Countryman lobte die Arbeit der Anfang 2009 gegründeten Kontaktgruppe für die Bekämpfung der Piraterie, der mittlerweile 47 Länder angehörten. Außerdem gebe es Fortschritte bei der Überstellung festgenommener Piraten an die Justiz insbesondere in Kenia. Als Grund für die häufigen Piratenangriffe nannte der Ministeriumsvertreter das "Chaos", das seit 20 Jahren in dem Bürgerkriegsland Somalia herrsche.

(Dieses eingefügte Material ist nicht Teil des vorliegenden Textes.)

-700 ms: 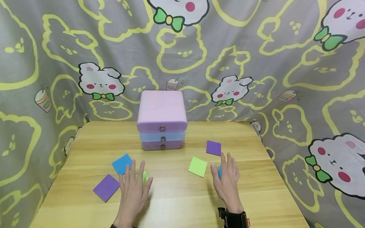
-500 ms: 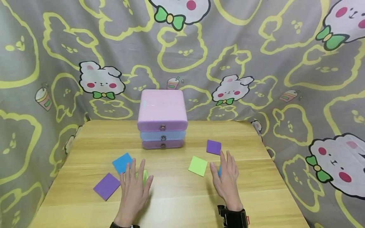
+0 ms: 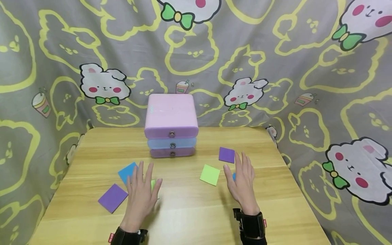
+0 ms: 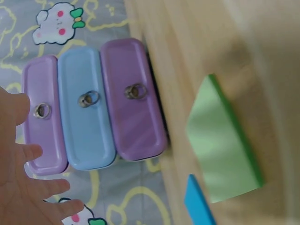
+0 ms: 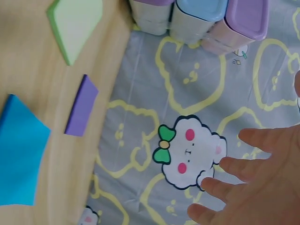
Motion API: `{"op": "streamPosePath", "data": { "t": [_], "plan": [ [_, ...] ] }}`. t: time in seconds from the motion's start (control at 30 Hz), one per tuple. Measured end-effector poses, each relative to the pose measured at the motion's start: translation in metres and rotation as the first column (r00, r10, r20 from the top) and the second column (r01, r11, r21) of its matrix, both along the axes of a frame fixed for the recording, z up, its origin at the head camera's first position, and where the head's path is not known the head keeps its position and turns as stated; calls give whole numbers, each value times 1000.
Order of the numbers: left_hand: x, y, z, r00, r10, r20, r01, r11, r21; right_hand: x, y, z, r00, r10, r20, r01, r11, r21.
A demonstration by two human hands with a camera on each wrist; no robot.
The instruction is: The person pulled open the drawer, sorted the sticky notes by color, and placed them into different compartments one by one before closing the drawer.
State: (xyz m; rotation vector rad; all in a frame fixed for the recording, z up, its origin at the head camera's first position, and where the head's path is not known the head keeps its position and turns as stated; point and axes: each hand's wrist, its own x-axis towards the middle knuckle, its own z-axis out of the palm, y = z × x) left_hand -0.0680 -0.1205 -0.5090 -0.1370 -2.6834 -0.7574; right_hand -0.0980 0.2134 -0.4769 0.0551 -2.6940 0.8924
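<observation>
My left hand (image 3: 141, 195) hovers above the table's left side with its fingers spread, holding nothing. Beneath it a green square (image 4: 220, 145) is partly hidden in the head view. A blue square (image 3: 127, 172) and a purple square (image 3: 112, 198) lie to its left. Over the right side my right hand (image 3: 242, 185) is also held with straight fingers and nothing in them. A second blue square (image 5: 23, 154) is mostly covered by it in the head view. Close by lie another green square (image 3: 210, 174) and another purple square (image 3: 227, 154).
At the back middle of the wooden table (image 3: 183, 217) stands a small drawer box (image 3: 171, 110) with a pink top. Its purple, blue and purple drawers have ring pulls and look closed. A grey patterned curtain (image 3: 202, 44) hangs behind and at both sides.
The whole head view has shifted slightly. Both hands appear a little farther forward over the table, still with straight fingers. The squares and drawer box lie as before.
</observation>
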Motion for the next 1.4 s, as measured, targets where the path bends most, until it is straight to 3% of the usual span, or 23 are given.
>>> {"op": "streamPosePath", "data": {
  "t": [0.37, 0.6, 0.93, 1.4],
  "plan": [
    [-24, -1, 18, 987, -58, -147, 55, 998, -22, -13, -2, 21, 997, 54, -50, -53, 999, 10],
    [-42, -4, 39, 988, -76, -133, 74, 997, -16, -31, -17, 37, 988, 133, -78, -131, 991, 23],
    [-73, -4, 67, 979, -95, -181, 92, 995, -27, -68, -39, 60, 955, 231, -184, -224, 973, 59],
    [-105, -5, 76, 978, -113, -176, 102, 992, -71, -115, -68, 63, 944, 311, -107, -306, 950, 59]
  ]
}}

Nach Angaben des US-Außenministeriums sind derzeit sieben Schiffe und 160 Besatzungsmitglieder in der Gewalt von Piraten. Den Seeräubern gelingt es immer wieder, hohe Lösegeldsummen zu erpressen. Neben der EU und der NATO haben auch einzelne Staaten Schiffe in den Golf von Aden entsandt. Deutschland beteiligt sich an der EU-Mission "Atalanta".